DeepTrust
Multimodal Trust Reasoning for Media Authenticity
Overview
DeepTrust is a multimodal forensic verification system designed to assess the authenticity of images, videos, and audio in real-world conditions. Instead of relying on a single model or opaque confidence score, DeepTrust reasons across multiple evidence streams and produces a calibrated, explainable trust verdict.

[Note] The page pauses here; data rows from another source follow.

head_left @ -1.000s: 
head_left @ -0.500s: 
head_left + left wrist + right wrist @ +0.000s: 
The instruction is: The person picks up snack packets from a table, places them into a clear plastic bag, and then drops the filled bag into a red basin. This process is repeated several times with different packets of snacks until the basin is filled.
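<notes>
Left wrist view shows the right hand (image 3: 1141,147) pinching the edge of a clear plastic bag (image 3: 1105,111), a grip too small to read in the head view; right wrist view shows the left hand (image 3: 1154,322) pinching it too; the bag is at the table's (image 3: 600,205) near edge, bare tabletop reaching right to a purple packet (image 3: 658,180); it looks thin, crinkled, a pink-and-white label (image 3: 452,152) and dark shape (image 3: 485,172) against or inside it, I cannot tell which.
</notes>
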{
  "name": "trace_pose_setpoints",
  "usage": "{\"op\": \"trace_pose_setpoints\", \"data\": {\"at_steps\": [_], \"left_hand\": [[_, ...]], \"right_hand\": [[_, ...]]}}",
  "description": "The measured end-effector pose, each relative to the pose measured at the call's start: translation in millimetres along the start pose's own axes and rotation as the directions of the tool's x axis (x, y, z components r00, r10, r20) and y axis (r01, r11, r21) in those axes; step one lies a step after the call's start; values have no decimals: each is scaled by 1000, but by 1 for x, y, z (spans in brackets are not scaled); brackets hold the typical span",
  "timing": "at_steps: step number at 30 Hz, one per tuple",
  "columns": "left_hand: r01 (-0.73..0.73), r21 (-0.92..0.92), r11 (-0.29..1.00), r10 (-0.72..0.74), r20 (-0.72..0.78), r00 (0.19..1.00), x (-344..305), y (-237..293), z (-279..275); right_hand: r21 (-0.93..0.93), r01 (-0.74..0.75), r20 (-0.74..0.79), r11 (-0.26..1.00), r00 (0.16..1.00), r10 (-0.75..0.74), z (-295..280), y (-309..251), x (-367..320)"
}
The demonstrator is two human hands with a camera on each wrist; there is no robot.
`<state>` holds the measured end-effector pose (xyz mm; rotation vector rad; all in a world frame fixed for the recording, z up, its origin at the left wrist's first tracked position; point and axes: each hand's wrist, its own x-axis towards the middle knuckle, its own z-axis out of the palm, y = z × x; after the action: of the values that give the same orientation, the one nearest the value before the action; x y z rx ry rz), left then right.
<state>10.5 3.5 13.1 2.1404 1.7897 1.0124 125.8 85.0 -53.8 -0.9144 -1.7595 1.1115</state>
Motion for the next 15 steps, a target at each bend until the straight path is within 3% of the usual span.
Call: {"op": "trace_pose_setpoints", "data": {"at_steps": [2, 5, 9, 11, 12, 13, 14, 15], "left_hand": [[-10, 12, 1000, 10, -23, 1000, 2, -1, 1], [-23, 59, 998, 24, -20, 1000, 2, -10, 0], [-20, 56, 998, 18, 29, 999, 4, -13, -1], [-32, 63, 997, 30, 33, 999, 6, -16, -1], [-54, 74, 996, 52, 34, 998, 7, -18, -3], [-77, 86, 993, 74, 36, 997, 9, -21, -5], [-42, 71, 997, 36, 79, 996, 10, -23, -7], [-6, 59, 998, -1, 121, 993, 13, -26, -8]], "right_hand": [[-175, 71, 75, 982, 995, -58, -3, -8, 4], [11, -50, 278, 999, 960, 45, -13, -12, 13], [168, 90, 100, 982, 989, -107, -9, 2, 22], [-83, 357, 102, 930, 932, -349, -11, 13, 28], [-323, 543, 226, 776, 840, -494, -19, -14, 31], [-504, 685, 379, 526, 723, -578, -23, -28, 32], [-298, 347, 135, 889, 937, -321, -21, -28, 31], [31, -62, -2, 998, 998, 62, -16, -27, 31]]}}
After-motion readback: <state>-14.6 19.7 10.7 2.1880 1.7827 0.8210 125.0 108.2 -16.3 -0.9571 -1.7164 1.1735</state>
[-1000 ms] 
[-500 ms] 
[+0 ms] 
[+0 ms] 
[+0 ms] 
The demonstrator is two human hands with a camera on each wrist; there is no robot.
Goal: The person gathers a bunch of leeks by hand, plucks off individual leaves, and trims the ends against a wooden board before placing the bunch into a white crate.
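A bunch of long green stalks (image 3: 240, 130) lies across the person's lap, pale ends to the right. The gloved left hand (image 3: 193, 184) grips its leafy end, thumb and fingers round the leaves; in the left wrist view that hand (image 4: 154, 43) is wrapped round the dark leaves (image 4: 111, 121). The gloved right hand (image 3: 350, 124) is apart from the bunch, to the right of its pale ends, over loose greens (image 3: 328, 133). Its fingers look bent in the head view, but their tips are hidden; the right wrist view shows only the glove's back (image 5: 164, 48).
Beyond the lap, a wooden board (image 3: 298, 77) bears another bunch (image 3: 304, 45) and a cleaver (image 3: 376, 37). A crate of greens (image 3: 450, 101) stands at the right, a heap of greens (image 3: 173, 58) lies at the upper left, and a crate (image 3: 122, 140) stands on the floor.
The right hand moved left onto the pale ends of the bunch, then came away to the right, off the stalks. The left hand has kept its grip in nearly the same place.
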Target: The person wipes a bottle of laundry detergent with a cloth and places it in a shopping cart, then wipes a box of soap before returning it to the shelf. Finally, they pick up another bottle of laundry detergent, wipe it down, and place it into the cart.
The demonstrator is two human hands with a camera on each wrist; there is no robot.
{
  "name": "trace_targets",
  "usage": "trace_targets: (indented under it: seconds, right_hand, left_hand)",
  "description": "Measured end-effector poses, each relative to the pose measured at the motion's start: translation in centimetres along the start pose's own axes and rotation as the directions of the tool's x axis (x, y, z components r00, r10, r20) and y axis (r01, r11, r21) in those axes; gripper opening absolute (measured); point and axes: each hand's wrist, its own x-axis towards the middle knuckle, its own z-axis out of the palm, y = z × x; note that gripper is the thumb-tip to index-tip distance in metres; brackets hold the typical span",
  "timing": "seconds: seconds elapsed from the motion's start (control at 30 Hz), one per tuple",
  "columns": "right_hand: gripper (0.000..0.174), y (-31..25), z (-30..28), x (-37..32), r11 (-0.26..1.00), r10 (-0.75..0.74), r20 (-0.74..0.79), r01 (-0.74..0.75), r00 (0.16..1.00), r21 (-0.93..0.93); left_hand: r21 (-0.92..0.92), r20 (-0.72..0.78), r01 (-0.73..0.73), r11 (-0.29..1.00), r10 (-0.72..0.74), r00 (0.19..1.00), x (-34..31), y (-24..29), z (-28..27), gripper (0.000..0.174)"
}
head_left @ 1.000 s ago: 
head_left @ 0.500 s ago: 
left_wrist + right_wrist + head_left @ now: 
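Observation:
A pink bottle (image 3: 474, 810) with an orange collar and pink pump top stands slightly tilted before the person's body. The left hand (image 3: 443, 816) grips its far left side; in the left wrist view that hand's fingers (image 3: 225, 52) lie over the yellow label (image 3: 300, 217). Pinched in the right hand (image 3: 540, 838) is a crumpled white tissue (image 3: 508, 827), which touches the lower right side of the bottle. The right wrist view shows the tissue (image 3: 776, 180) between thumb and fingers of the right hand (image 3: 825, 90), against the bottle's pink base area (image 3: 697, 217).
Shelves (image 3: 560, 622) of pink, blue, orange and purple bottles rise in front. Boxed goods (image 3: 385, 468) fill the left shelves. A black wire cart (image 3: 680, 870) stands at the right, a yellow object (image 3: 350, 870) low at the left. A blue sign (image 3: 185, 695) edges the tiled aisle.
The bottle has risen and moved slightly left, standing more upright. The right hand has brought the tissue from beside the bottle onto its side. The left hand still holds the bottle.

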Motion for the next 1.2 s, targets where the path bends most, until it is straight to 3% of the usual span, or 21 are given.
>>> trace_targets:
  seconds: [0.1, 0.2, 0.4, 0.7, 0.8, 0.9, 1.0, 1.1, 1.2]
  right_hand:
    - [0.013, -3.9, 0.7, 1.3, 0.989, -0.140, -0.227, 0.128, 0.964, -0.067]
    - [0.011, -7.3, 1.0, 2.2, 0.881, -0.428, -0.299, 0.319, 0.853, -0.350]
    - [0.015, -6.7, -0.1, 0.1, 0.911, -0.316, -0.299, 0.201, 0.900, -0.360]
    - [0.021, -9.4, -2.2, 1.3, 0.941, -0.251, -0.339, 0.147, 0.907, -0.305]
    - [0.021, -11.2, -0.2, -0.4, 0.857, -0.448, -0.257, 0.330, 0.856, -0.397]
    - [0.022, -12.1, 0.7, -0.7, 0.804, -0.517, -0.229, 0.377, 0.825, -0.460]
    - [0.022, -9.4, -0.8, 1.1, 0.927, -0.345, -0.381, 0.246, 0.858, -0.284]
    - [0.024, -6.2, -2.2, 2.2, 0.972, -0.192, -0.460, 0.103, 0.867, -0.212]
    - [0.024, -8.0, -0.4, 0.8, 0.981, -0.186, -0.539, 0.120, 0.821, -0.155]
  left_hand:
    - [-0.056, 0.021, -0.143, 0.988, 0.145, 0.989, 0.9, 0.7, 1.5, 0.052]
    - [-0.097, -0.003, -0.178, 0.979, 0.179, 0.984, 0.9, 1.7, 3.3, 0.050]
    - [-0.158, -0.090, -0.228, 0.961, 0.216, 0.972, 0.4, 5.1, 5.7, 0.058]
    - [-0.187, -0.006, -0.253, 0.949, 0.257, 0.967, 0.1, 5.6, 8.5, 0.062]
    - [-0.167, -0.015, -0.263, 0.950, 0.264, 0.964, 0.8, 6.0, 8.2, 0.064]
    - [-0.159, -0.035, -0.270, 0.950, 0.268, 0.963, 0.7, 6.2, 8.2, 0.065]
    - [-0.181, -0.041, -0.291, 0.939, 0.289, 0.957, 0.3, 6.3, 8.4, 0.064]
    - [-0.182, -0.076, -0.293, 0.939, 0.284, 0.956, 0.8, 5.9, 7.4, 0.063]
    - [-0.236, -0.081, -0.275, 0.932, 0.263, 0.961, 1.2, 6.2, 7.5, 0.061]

The system is built for scenarios where overconfidence is risky and explainability matters — such as journalism, content moderation, and digital forensics.
Key Capabilities:
Multimodal Analysis: Visual, structural (facial geometry), temporal (video), audio, and forensic signals analyzed in parallel
Multimodal Consistency Processor (MCP): Detects agreement or conflict across modalities and calibrates confidence accordingly
Visual Explainability: Attention heatmaps overlaid on face regions (eyes, mouth, cheeks) with severity indicators
Temporal & Audio Forensics: Frame-level anomaly timelines and audio spectrogram analysis
Robustness Testing: Evaluates stability under compression, noise, and degradation
Calibrated Trust Scoring: Produces Likely Authentic, Uncertain, or Likely Manipulated verdicts with evidence-backed explanations
Why DeepTrust Is Different?
Treats deepfake detection as a trust reasoning problem, not just classification
Explicitly models cross-modal disagreement instead of averaging scores
Exposes robustness and uncertainty, avoiding overconfident claims
Designed as a decision-support system, not a black-box detector
Tech Stack (High Level)
Frontend: React + TypeScript + Tailwind CSS
Backend: Supabase + Edge Functions
Analysis: Computer vision, audio forensics, structural graph analysis, explainability (Grad-CAM-style heatmaps)
Disclaimer
DeepTrust provides forensic signals and trust indicators, not legal proof. Results should be interpreted as decision support, especially in high-risk or legal contexts.